## Work order:
Once the data has been read, return all of it precisely as written.

(Data extract)

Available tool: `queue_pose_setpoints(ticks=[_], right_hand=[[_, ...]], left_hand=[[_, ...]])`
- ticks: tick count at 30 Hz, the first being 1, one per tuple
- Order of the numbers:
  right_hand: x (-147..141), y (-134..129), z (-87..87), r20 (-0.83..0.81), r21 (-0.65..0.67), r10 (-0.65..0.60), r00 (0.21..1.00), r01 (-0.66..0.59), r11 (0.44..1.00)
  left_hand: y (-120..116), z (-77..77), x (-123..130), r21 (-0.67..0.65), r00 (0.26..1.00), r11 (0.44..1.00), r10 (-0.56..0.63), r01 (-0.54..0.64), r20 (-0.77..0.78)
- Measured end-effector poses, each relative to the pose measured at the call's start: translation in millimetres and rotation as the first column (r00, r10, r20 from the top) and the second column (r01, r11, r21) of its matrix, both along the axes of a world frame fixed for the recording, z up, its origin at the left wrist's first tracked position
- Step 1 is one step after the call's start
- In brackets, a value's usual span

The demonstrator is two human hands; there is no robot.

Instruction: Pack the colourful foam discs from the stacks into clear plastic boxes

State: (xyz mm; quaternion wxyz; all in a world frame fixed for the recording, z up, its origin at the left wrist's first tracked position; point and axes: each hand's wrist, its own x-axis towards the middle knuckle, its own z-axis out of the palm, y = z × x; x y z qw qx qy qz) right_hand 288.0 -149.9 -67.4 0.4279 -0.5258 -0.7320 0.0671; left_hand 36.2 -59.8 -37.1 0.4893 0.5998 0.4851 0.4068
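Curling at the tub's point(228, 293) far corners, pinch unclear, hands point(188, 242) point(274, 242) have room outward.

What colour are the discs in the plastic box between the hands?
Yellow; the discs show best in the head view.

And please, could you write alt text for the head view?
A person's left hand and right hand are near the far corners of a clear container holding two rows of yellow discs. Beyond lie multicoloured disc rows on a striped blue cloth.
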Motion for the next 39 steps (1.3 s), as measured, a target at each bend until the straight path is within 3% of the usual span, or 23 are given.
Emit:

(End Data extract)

## Worked solution:
Available tool: `queue_pose_setpoints(ticks=[_], right_hand=[[_, ...]], left_hand=[[_, ...]])`
- ticks: tick count at 30 Hz, the first being 1, one per tuple
- Order of the numbers:
  right_hand: x (-147..141), y (-134..129), z (-87..87), r20 (-0.83..0.81), r21 (-0.65..0.67), r10 (-0.65..0.60), r00 (0.21..1.00), r01 (-0.66..0.59), r11 (0.44..1.00)
  left_hand: y (-120..116), z (-77..77), x (-123..130), r21 (-0.67..0.65), r00 (0.26..1.00), r11 (0.44..1.00), r10 (-0.56..0.63), r01 (-0.54..0.64), r20 (-0.77..0.78)
- Measured end-effector poses, each relative to the pose measured at the call's start: translation in millimetres and rotation as the first column (r00, r10, r20 from the top) and the second column (r01, r11, r21) of its matrix, both along the axes of a world frame fixed for the recording, z up, its origin at the left wrist's first tracked position
- Step 1 is one step after the call's start
- In brackets, a value's usual span

The demonstrator is two human hands; there is no robot.

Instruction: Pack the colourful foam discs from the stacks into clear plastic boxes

State: (xyz mm; quaternion wxyz; all in a world frame fixed for the recording, z up, its origin at the left wrist's first tracked position; point and axes: each hand's wrist, its own x-axis towards the middle knuckle, its own z-axis out of the palm, y = z × x; x y z qw qx qy qz) right_hand 288.0 -149.9 -67.4 0.4279 -0.5258 -0.7320 0.0671; left_hand 36.2 -59.8 -37.1 0.4893 0.5998 0.4851 0.4068
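Curling at the tub's point(228, 293) far corners, pinch unclear, hands point(188, 242) point(274, 242) have room outward.

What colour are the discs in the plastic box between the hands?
Yellow; the discs show best in the head view.

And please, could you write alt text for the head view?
A person's left hand and right hand are near the far corners of a clear container holding two rows of yellow discs. Beyond lie multicoloured disc rows on a striped blue cloth.
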Motion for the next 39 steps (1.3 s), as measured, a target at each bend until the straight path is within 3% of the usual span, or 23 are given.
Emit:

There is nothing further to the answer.